# Poll: How do your Store your Beans?



## Glenn (Jun 14, 2008)

*How do your Store your Beans?*​
Sealed bag with one-way-valve2438.71%Airtight container2133.87%Fridge11.61%Freezer1320.97%Other (Grinder Hopper etc)34.84%


----------



## Glenn (Jun 14, 2008)

The coffee world seems to be divided on this issue.

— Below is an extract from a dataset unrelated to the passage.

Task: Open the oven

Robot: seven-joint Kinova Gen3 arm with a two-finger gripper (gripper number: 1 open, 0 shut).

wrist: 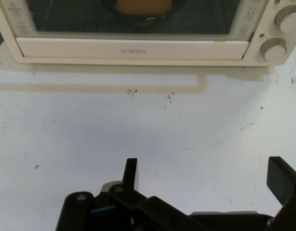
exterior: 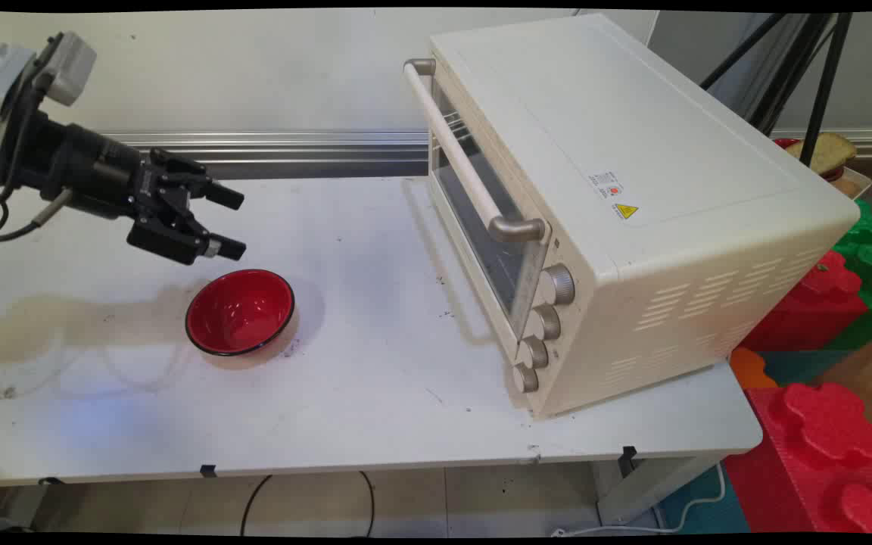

There are those that consume within several weeks of roasting, storing their bean in bags with one-way-valves (due to degassing), those who store the beans in an airtight container, those who store their beans in the fridge and those who store them in the freezer.

Where and how do you store your beans?


----------



## christos_geo (Feb 9, 2016)

In bags with one way valves if to be used within 2-3 weeks after roasting, otherwise in the freezer with duct tape placed on the valve upon delivery. Thaw out at room temperature overnight before use.


----------



## joey24dirt (Jan 28, 2017)

Usually I use my 1kg within two weeks so just leave them in the bag they come in with the valve.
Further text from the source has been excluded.